#### Exercise
Would you please copy the part of the material below that opens with the line containing "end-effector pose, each" and closes with the line containing "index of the"? Copy it exactly, and only it.

#### Entries provided
______________________________

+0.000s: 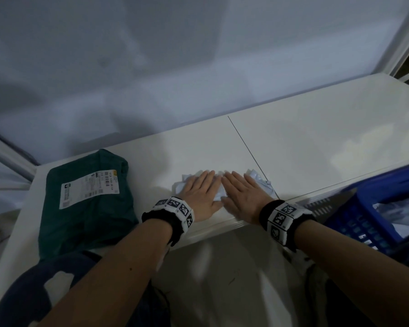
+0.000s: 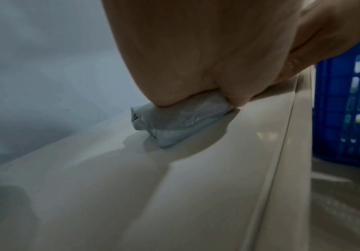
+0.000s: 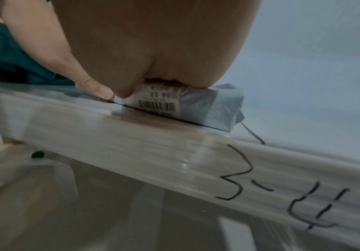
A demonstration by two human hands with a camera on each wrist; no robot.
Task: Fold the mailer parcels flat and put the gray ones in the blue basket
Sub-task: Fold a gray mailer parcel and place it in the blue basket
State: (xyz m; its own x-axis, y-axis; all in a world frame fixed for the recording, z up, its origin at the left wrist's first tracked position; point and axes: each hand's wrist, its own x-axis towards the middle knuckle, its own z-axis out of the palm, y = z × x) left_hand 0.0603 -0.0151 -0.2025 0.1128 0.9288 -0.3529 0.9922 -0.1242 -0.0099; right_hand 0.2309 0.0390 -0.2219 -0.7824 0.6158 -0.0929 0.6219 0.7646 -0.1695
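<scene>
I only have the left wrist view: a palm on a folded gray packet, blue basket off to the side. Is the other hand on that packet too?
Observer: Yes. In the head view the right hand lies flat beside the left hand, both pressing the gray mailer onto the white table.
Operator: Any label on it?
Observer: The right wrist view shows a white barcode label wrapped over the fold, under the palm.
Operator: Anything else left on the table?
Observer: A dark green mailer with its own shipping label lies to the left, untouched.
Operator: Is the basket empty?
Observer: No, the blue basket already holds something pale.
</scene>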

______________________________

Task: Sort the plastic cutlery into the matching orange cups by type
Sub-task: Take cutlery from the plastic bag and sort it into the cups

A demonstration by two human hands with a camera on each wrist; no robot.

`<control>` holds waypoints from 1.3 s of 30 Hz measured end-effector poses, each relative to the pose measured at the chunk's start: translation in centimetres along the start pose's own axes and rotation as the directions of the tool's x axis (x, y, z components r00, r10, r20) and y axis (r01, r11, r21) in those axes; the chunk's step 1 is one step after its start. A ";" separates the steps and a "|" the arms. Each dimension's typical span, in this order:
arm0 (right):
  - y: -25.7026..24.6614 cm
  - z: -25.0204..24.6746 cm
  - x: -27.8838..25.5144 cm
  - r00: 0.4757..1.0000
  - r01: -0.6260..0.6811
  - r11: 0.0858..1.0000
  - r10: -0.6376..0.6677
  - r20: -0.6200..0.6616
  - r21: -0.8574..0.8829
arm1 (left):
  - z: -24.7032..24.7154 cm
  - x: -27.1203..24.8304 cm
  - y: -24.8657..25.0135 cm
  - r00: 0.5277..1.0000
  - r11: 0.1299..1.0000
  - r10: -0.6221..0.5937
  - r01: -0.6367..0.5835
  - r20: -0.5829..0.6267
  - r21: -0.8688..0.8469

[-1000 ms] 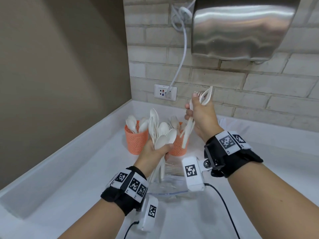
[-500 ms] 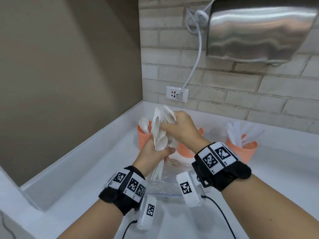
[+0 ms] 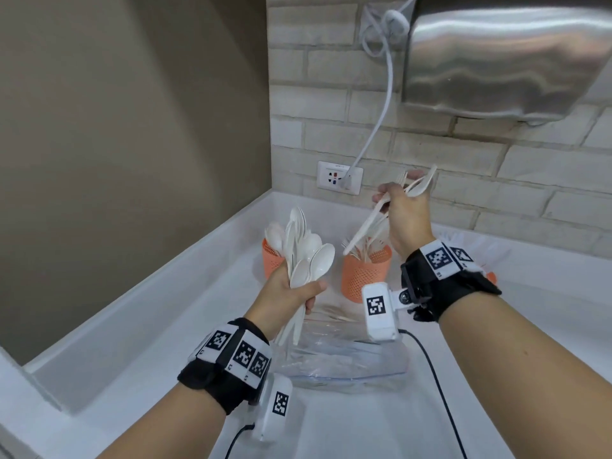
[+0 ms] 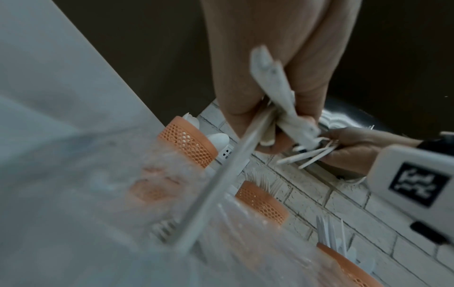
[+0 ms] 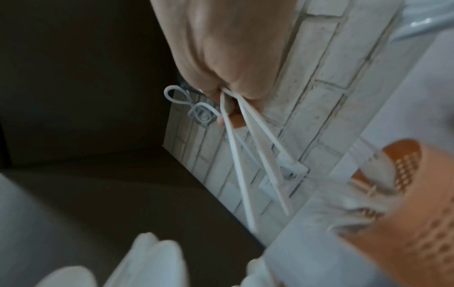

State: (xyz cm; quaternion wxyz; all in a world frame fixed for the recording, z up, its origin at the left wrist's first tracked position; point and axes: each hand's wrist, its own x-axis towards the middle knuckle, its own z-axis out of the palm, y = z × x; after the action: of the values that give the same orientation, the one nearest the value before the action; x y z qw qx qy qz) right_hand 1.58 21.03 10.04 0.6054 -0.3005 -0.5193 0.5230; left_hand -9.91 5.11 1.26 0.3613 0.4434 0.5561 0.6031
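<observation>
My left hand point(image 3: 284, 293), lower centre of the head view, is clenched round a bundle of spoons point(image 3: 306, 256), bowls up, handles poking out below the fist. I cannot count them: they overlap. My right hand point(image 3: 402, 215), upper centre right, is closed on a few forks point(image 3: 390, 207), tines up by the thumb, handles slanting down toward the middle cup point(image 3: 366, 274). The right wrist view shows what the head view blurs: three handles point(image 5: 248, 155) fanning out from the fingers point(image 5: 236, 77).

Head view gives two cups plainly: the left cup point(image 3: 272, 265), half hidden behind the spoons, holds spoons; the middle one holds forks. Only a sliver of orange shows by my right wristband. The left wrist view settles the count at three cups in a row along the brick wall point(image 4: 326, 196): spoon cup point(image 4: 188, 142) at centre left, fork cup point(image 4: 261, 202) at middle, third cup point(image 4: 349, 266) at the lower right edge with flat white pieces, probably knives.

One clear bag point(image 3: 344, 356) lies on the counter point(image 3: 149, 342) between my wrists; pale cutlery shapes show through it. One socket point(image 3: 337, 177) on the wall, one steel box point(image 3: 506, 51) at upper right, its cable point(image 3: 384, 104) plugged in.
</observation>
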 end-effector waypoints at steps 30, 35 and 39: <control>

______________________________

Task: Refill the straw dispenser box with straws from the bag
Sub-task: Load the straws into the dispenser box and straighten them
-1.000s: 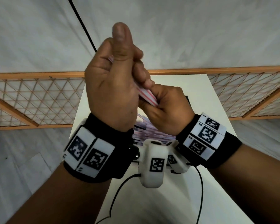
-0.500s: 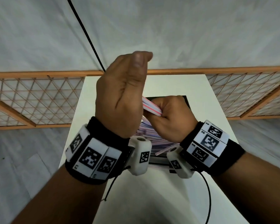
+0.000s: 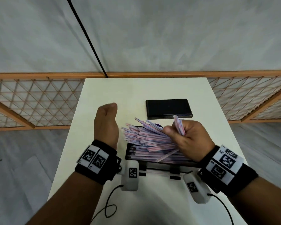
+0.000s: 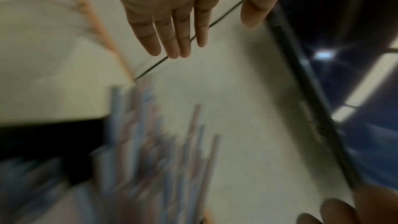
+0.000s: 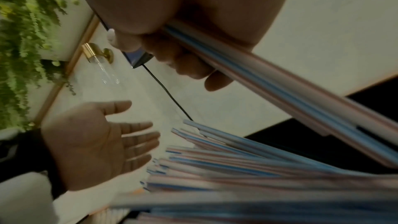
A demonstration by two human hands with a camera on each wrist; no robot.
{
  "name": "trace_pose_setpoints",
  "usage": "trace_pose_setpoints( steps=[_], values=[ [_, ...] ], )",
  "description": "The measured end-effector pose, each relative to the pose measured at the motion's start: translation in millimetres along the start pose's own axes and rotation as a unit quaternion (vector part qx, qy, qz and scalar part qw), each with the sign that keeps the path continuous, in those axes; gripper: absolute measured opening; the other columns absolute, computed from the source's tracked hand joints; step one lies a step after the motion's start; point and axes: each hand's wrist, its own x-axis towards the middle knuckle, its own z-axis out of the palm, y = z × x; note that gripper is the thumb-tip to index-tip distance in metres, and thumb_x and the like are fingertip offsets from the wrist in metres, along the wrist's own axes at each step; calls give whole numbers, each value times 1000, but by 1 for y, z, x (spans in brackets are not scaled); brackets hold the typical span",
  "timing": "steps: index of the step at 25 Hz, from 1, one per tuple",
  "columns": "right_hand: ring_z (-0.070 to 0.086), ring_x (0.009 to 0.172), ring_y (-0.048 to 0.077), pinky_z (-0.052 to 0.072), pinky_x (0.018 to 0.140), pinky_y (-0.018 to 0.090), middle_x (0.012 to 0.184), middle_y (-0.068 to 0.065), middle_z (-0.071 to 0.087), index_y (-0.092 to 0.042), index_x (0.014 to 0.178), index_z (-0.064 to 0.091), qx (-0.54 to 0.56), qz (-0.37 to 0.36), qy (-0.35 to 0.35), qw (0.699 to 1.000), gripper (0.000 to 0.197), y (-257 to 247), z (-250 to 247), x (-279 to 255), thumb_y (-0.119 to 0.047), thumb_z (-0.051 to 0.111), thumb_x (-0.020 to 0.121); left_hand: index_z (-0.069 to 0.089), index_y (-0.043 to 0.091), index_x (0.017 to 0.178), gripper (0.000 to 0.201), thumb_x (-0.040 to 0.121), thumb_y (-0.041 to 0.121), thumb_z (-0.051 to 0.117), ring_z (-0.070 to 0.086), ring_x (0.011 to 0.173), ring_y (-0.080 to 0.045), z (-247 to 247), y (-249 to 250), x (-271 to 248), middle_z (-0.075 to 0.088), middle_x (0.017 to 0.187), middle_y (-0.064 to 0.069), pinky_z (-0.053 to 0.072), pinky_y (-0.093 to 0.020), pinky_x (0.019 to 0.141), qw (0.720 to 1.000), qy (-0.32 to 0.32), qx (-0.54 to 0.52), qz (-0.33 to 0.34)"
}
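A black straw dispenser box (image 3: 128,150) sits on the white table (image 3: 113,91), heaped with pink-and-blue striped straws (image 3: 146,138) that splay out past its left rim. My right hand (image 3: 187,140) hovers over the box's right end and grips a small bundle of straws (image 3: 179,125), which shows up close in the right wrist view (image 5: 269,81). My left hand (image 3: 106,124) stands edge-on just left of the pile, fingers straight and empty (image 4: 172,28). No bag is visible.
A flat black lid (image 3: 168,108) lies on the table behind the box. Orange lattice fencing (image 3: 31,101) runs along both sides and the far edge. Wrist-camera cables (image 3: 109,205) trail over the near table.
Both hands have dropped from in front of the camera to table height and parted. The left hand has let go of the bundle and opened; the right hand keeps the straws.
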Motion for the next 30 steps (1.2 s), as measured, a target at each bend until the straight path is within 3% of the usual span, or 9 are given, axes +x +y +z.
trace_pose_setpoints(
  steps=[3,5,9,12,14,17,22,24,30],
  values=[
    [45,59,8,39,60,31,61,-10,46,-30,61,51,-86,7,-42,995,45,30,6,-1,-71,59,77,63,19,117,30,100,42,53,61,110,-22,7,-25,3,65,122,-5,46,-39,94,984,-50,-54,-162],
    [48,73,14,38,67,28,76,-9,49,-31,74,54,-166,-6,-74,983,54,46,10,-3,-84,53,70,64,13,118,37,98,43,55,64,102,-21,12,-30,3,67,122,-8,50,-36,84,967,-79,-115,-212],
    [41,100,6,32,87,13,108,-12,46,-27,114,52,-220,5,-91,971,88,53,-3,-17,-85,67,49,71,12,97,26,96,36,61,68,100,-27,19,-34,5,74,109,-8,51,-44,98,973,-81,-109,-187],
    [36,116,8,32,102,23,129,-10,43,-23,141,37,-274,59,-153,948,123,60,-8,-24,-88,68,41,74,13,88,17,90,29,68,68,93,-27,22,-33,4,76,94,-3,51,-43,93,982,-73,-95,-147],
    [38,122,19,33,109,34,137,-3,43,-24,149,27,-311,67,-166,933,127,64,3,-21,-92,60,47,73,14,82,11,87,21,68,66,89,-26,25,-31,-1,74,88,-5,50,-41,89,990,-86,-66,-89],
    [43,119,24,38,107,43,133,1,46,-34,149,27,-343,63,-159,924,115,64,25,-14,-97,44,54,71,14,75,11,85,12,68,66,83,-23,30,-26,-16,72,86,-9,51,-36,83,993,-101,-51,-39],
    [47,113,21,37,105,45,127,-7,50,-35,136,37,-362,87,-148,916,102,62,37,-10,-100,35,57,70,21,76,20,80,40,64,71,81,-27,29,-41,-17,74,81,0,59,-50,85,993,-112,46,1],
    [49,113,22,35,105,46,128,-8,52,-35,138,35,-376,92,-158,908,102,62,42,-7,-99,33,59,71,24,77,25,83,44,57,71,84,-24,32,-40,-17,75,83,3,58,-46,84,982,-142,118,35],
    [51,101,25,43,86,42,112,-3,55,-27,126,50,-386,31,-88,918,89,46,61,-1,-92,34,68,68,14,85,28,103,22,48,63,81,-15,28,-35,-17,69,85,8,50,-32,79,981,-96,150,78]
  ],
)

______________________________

#### Answer section
  "description": "The measured end-effector pose, each relative to the pose measured at the motion's start: translation in millimetres along the start pose's own axes and rotation as a unit quaternion (vector part qx, qy, qz and scalar part qw), each with the sign that keeps the path continuous, in those axes; gripper: absolute measured opening; the other columns absolute, computed from the source's tracked hand joints; step one lies a step after the motion's start; point and axes: each hand's wrist, its own x-axis towards the middle knuckle, its own z-axis out of the palm, y = z × x; note that gripper is the thumb-tip to index-tip distance in metres, and thumb_x and the like are fingertip offsets from the wrist in metres, along the wrist's own axes at each step; calls give whole numbers, each value times 1000, but by 1 for y, z, x (spans in brackets are not scaled); brackets hold the typical span",
  "timing": "steps: index of the step at 25 Hz, from 1, one per tuple",

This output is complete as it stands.